- **Problem statement**: Repeat only the lines below from the one containing "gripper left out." through the one containing "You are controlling", inclusive, exactly as written.

Collected data:
- Opening Delimiter -

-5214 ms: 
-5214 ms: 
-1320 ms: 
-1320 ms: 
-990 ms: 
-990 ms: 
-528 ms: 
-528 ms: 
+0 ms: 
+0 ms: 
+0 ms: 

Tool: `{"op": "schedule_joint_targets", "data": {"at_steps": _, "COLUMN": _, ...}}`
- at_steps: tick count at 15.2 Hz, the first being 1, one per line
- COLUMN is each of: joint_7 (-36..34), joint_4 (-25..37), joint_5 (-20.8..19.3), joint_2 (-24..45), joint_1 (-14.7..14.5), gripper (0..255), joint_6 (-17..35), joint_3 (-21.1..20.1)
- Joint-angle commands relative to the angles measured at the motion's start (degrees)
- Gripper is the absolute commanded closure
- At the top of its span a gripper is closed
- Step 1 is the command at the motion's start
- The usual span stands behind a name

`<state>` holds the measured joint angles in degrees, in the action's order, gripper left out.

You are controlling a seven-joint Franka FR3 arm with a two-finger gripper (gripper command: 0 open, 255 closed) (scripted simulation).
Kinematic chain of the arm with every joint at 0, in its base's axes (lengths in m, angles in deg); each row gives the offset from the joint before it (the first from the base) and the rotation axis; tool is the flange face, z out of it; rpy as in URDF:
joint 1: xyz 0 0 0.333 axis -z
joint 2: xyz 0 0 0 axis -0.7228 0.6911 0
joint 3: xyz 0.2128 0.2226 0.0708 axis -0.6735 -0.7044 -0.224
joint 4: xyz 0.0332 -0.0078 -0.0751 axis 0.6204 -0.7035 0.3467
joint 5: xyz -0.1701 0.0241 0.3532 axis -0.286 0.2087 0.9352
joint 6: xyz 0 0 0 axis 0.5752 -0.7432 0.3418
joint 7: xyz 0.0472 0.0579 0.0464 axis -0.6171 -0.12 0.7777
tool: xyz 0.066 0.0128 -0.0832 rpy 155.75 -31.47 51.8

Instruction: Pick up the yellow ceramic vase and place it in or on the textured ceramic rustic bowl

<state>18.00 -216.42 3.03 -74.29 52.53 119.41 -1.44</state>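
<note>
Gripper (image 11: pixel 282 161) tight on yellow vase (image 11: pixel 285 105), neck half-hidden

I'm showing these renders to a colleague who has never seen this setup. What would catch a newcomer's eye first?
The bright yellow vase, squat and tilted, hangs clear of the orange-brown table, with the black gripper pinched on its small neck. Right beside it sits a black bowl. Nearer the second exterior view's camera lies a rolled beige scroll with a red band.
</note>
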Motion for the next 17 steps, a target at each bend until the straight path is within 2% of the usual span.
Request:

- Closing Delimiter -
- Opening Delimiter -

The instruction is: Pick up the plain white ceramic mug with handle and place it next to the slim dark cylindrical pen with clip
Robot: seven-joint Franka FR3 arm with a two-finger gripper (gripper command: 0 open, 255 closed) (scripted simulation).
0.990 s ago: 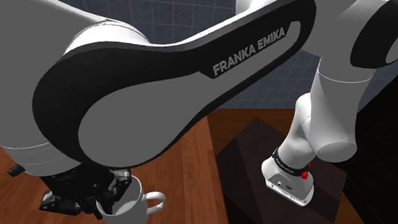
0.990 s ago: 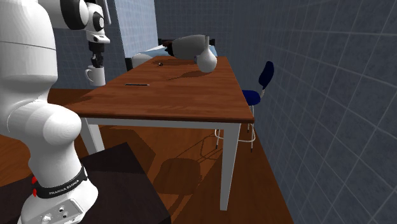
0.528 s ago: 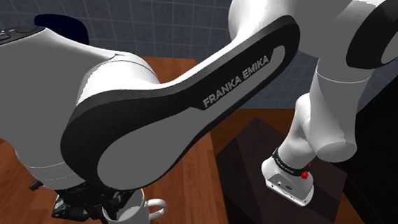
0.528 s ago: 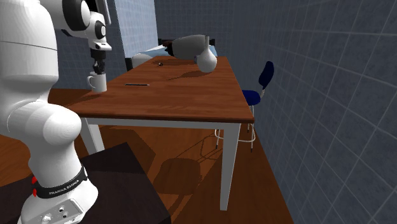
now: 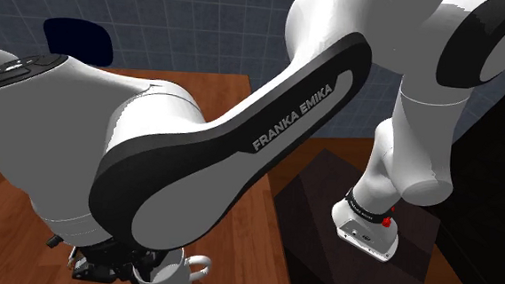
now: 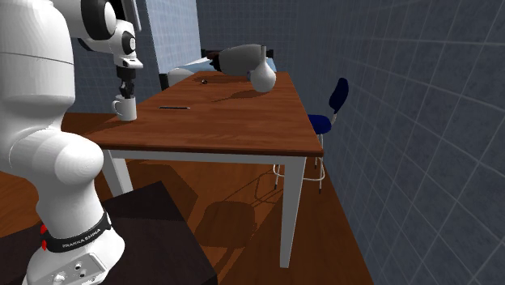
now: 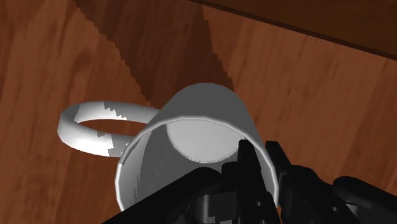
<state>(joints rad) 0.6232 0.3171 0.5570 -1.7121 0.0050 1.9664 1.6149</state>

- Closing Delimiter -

- **Response below**:
`<state>` holds the measured joint angles in degrees, in the action's order, gripper left out.

You are controlling a seven-joint Franka FR3 arm with a two-finger gripper (gripper command: 0 open, 255 closed) (scripted simulation).

No additional output will be produced.